→ **Prompt**
Report each line from the listing that the string "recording" appears in.

→ **Recorded data**

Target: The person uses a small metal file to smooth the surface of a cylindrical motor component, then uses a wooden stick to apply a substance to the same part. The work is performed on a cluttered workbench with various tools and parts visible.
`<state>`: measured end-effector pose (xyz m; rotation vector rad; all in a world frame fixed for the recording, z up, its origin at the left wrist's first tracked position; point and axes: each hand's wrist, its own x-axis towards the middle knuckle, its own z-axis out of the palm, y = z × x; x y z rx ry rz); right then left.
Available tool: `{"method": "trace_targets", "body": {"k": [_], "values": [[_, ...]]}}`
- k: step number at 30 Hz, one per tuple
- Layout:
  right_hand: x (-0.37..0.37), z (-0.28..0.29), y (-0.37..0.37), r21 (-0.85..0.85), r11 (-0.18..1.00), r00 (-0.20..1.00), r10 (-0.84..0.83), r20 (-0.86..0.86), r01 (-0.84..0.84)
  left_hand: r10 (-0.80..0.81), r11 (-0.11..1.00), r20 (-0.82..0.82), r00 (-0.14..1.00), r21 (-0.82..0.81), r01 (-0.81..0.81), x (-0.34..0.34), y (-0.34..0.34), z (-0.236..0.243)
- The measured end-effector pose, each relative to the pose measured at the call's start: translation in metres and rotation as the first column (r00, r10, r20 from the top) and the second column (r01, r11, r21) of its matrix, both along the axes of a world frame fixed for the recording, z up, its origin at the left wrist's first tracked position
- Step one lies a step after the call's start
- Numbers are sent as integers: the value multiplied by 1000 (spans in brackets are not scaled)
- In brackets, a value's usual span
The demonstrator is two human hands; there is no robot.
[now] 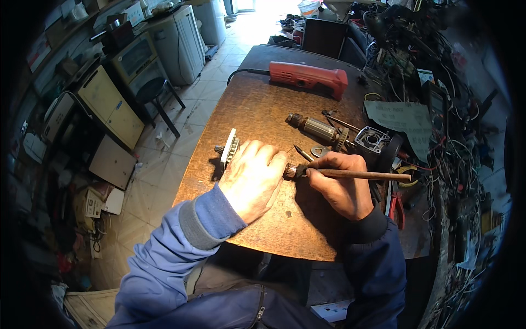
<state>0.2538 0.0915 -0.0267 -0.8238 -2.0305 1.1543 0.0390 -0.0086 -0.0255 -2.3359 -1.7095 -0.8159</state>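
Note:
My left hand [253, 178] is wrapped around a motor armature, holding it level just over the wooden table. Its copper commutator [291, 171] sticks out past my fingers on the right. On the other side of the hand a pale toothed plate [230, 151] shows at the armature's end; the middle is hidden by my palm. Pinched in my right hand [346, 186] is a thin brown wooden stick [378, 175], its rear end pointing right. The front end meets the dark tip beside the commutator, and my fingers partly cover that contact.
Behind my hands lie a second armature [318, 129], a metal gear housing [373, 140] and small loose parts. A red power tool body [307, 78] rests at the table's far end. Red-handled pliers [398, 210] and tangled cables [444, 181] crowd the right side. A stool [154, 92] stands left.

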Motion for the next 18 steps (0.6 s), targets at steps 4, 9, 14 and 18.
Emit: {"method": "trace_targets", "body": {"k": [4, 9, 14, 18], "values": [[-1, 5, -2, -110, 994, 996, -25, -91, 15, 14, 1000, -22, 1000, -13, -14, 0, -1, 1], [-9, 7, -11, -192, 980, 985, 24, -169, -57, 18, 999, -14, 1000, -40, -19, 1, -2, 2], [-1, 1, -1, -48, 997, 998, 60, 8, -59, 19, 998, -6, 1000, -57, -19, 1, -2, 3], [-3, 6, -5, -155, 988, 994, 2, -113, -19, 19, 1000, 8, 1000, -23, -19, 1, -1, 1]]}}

→ **Written answer**
`<state>`: measured end-effector pose (xyz m; rotation vector rad; all in a world frame fixed for the recording, z up, its origin at the left wrist's first tracked position; point and axes: each hand's wrist, its own x-axis towards the middle knuckle, its own z-axis out of the palm, y = z × x; x y z rx ry rz); right then left.
- The measured end-effector pose, each relative to the pose measured at the call's start: translation in metres and rotation as the first column (r00, r10, r20 from the top) and the second column (r01, r11, r21) of its matrix, both along the axes of a world frame fixed for the recording, z up, its origin at the left wrist's first tracked position

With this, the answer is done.